Check out this mixed media collection of art from Sandra Chevrier that combines female portraits with the pop imagery of comic books.
This collection of artwork is for a gallery exhibition at ThinkSpace gallery (Los Angeles) from Canadian artist Sandra Chevrier. The show began on October 15th. Check out the press release and the rest of the images below.
In the artist’s Cages series, the vulnerable and human is offset by images of the superhero in varying situations of compromise, fragility, and struggle. The collision of identities both imperfect and paladin, suggests a conflicted and difficult vision of femininity; one colonized by competing ideals and expectations. Plastered both literally and figuratively with an illustrative veneer of superhuman archetypes and ideals, at times themselves in a state of injury or defect, Chevrier’s women become embattled vessels containing a host of incongruous roles. Her paintings are visually moody and dark, in spite of the primary colors and illustrative pictorials, and convey a depth and discomfort that resonates.

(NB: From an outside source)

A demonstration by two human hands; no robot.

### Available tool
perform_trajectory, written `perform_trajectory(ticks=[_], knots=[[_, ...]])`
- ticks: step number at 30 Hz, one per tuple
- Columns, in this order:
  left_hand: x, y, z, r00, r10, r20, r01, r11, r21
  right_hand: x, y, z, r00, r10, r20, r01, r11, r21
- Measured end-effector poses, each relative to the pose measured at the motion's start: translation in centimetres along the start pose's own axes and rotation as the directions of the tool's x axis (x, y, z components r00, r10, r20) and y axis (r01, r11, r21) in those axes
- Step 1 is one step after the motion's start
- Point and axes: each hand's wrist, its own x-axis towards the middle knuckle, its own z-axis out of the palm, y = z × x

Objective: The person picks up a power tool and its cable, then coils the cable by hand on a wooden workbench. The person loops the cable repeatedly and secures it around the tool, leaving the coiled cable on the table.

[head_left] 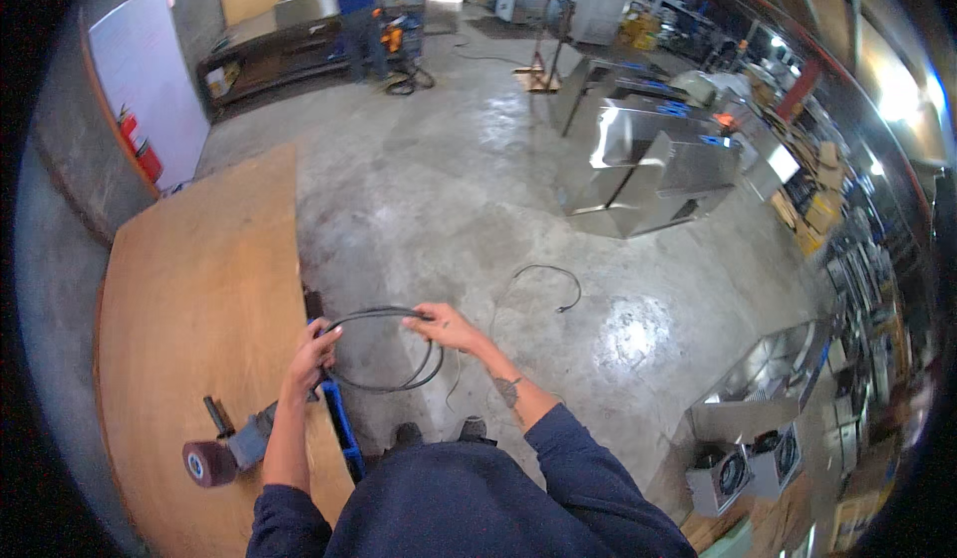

Chevrier creates what she refers to as “masks” and “cages” from these comic book excerpts, exploring both the external dictates and self-imposed restrictions to which the feminine is subject. Her confine metaphor of scripted identity problematizes the reductive social roles ascribed to women. Chevrier works with a combination of acrylic, watercolor, graphite, china ink, pastels, and collage to create complex sequences of imagery. Each portrait is developed intuitively and offers a simultaneity of scripts: heroism and weakness, beauty and imperfection, order and chaos, revelation and withholding. Chevrier is interested in the flaws in these narratives and seeks comic book references that capture moments of vulnerability and contention: failures in the hero and chinks in his otherwise unassailable armor.
A constant dance takes place in these works. Fiction bleeds in and out of reality, and several competing narratives obscure the identity of the subject. Ultimately, the imaginary and the real are equally unreliable in their deceptions and Chevrier’s portraits capture the multidimensional mire of this human fraudulence. The constant pressure to perform clearly defined roles is at odds with our true nature: we are all heroes and villains, successes and failures. Each face, each body and each self is a patchwork of conflicting stories."